*** SUPPLIED DATA Section Begins ***
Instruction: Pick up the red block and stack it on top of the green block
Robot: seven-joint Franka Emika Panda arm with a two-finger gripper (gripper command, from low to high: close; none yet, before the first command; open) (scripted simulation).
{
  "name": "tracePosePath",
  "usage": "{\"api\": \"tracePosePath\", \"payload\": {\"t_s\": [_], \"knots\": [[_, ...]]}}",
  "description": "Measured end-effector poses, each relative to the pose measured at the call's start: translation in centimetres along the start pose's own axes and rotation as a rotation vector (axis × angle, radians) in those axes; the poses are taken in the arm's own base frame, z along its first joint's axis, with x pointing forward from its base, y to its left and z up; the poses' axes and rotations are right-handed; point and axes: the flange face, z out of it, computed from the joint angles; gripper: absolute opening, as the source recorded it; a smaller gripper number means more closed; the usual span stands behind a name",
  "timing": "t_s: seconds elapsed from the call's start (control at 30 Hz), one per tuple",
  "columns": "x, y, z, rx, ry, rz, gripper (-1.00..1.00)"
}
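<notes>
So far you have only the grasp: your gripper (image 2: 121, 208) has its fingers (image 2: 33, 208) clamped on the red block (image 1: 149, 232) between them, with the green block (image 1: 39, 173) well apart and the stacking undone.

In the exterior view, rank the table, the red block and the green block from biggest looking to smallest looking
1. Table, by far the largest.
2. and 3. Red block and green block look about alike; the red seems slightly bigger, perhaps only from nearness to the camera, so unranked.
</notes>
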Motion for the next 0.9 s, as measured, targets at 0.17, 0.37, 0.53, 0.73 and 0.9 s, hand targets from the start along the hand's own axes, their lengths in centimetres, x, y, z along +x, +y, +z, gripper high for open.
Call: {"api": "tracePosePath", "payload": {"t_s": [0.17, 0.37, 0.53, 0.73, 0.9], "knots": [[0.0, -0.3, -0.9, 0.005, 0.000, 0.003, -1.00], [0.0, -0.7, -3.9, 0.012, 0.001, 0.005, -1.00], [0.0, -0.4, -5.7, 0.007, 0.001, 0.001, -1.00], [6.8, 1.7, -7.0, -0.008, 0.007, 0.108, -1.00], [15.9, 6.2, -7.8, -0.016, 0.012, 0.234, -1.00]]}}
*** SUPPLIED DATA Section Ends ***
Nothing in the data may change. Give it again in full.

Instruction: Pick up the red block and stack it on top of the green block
Robot: seven-joint Franka Emika Panda arm with a two-finger gripper (gripper command, from low to high: close; none yet, before the first command; open) (scripted simulation).
{
  "name": "tracePosePath",
  "usage": "{\"api\": \"tracePosePath\", \"payload\": {\"t_s\": [_], \"knots\": [[_, ...]]}}",
  "description": "Measured end-effector poses, each relative to the pose measured at the call's start: translation in centimetres along the start pose's own axes and rotation as a rotation vector (axis × angle, radians) in those axes; the poses are taken in the arm's own base frame, z along its first joint's axis, with x pointing forward from its base, y to its left and z up; the poses' axes and rotations are right-handed; point and axes: the flange face, z out of it, computed from the joint angles; gripper: absolute opening, as the source recorded it; a smaller gripper number means more closed; the usual span stands behind a name",
  "timing": "t_s: seconds elapsed from the call's start (control at 30 Hz), one per tuple",
  "columns": "x, y, z, rx, ry, rz, gripper (-1.00..1.00)"
}
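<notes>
So far you have only the grasp: your gripper (image 2: 121, 208) has its fingers (image 2: 33, 208) clamped on the red block (image 1: 149, 232) between them, with the green block (image 1: 39, 173) well apart and the stacking undone.

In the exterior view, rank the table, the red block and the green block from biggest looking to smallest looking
1. Table, by far the largest.
2. and 3. Red block and green block look about alike; the red seems slightly bigger, perhaps only from nearness to the camera, so unranked.
</notes>
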Motion for the next 0.9 s, as measured, targets at 0.17, 0.37, 0.53, 0.73 and 0.9 s, hand targets from the start along the hand's own axes, their lengths in centimetres, x, y, z along +x, +y, +z, gripper high for open.
Call: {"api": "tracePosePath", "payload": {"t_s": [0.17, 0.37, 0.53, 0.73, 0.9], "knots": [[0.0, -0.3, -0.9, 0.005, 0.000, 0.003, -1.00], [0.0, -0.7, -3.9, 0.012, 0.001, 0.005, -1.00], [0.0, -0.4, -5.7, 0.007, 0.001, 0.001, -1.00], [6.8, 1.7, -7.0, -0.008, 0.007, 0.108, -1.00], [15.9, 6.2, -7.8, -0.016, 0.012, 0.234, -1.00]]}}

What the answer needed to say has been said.